▶ _Directions_: Reproduce the entire listing exactly. Leave the pictures out.

[[ Records, beginning ]]

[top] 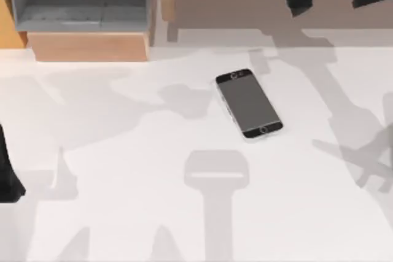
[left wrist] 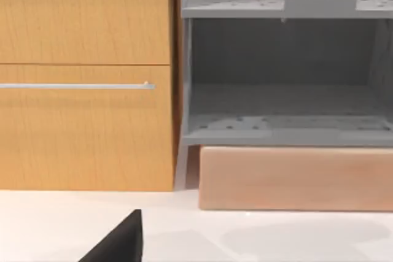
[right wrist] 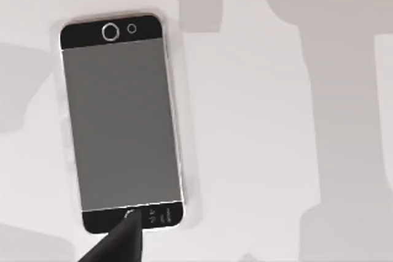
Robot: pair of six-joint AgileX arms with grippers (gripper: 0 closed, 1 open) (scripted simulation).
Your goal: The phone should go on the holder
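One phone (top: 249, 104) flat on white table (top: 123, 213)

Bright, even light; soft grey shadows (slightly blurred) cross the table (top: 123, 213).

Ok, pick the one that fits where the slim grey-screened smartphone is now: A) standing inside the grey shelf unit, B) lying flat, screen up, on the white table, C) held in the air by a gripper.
B: the slim grey-screened smartphone lies flat, screen up, on the white table.
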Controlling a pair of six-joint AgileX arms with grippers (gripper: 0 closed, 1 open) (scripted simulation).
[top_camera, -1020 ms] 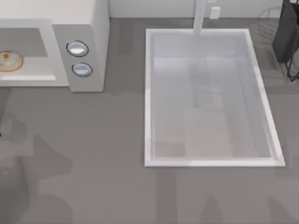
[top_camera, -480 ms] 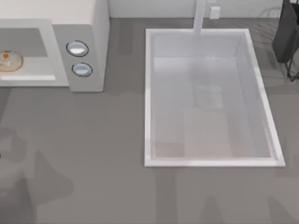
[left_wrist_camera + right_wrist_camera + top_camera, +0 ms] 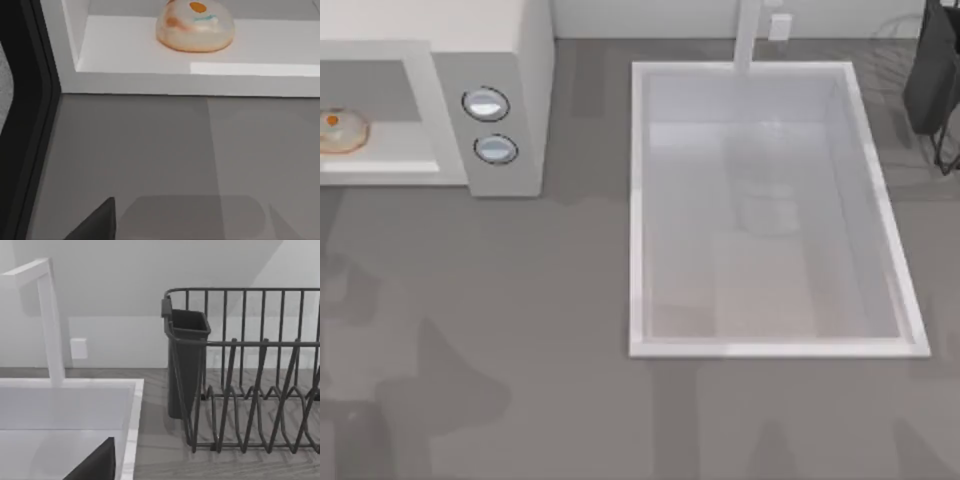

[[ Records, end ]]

▶ _Response to this task_:
[top] 
[left wrist] 
[right wrist] 
Robot: pair of six-joint AgileX arms with grippers (gripper: 0 closed, 1 open) (scripted simulation).
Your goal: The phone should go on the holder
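One phone (top: 249, 104) flat on white table (top: 123, 213)

Bright, even light; soft grey shadows (slightly blurred) cross the table (top: 123, 213).

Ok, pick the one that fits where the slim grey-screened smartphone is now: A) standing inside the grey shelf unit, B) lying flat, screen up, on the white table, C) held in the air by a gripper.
B: the slim grey-screened smartphone lies flat, screen up, on the white table.
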Controlling a pair of six-joint AgileX arms with grippers (gripper: 0 closed, 1 open) (scripted simulation).
[top_camera, -1020 ms] 
[top_camera, -480 ms] 
[left_wrist_camera + right_wrist_camera + top_camera, +0 ms] 

The work on this exercise is finished.